Diante desse cenário, é importante ressaltar os motivos que contribuem para que haja tantos problemas nos recursos hídricos do país, como o despejo de esgotos em rios e a má gestão do tratamento deste. Embora possua 12% da quantidade de água doce superficial disponível no planeta, apenas 46,2% da população tem acesso a água tratada, segundo uma pesquisa realizada pelo Ministério das Cidades em 2010. Tal fato comprova como a ausência de políticas eficazes para gerenciar o tratamento e a distribuição do recurso traz inúmeros malefícios à sociedade, agravando o problema.
Ainda convém lembrar as consequências da má qualidade da água no país, o que pode contribuir para a proliferação de diversas doenças, como a Ascaridíase e a Leptospirose, podendo inclusive provocar envenenamentos pela presença de materiais tóxicos.

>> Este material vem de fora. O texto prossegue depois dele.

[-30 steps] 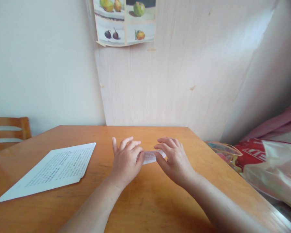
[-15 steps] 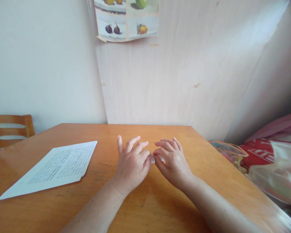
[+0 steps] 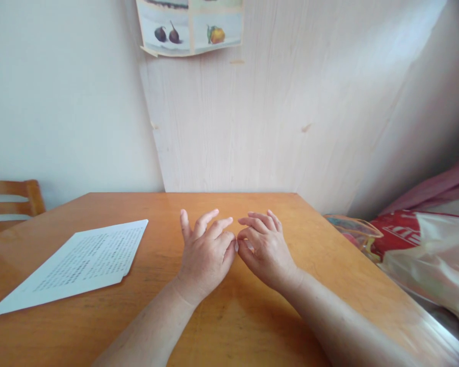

Além disso, águas poluídas causam a morte de seres marinhos, acarretando um desequilíbrio ecológico, e levam à proliferação de algas devido ao excesso de matéria orgânica no meio. No início de 2020, grande parte da população do Rio de Janeiro sofreu com a água distribuída pela cidade, a qual se encontrava imprópria para o consumo, o que revela a gravidade da situação.
É perceptível, dessa maneira, que a qualidade precária da água no Brasil é um entrave para grande parcela da população e, por isso, é imprescindível que o Governo busque minimizar o problema por meio da distribuição de mais verbas para o setor de tratamento de águas, com a contratação de profissionais qualificados, para que o problema não seja recorrente. Ademais, é necessário que a mídia, como formadora de opinião, promova campanhas, nas quais possa-se alertar a população sobre os efeitos do descarte inadequado de lixo em rios, com a finalidade de reduzir a problemática. Dessa forma, será possível atenuar a questão, para que a realidade retratada pela Disney não passe apenas da ficção.